TASK OBJECTIVE: Make an exact copy of the records below. Include every line.

(Records from a dataset)

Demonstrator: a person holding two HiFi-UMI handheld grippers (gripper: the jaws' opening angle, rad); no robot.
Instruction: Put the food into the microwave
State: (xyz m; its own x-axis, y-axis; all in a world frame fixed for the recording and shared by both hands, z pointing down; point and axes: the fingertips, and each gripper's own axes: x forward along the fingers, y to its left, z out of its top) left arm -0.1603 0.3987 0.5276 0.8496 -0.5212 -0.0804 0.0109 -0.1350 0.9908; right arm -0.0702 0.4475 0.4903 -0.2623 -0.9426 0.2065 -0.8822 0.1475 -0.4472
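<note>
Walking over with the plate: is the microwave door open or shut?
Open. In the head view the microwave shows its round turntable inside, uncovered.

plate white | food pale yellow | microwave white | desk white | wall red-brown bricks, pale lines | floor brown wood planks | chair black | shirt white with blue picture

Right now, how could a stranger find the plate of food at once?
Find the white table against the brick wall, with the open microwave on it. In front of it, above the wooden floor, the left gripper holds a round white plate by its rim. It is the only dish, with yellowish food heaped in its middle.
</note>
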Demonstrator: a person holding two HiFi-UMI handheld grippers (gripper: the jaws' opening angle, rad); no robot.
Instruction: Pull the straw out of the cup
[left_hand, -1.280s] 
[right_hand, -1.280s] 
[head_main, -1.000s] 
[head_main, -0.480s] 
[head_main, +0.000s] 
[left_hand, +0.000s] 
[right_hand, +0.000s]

ANSWER BELOW:
Demonstrator: a person holding two HiFi-UMI handheld grippers (gripper: the jaws' opening angle, rad); no robot.
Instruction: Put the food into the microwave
State: (xyz m; its own x-axis, y-axis; all in a world frame fixed for the recording and shared by both hands, z pointing down; point and axes: the fingertips, and each gripper's own axes: x forward along the fingers, y to its left, z out of its top) left arm -0.1603 0.3987 0.5276 0.8496 -0.5212 -0.0804 0.0109 -0.1350 0.9908; right arm -0.0702 0.4475 0.4903 -0.2623 -0.9426 0.2065 -0.8822 0.1475 -0.4472
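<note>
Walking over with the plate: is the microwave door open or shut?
Open. In the head view the microwave shows its round turntable inside, uncovered.

plate white | food pale yellow | microwave white | desk white | wall red-brown bricks, pale lines | floor brown wood planks | chair black | shirt white with blue picture

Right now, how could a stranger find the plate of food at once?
Find the white table against the brick wall, with the open microwave on it. In front of it, above the wooden floor, the left gripper holds a round white plate by its rim. It is the only dish, with yellowish food heaped in its middle.
</note>
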Demonstrator: a person holding two HiFi-UMI handheld grippers (gripper: the jaws' opening angle, rad); no robot.
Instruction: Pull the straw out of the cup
[left_hand, -1.280s] 
[right_hand, -1.280s] 
[head_main, -1.000s] 
[head_main, -0.480s] 
[head_main, +0.000s] 
[left_hand, +0.000s] 
[right_hand, +0.000s]

What precedes this is the full answer.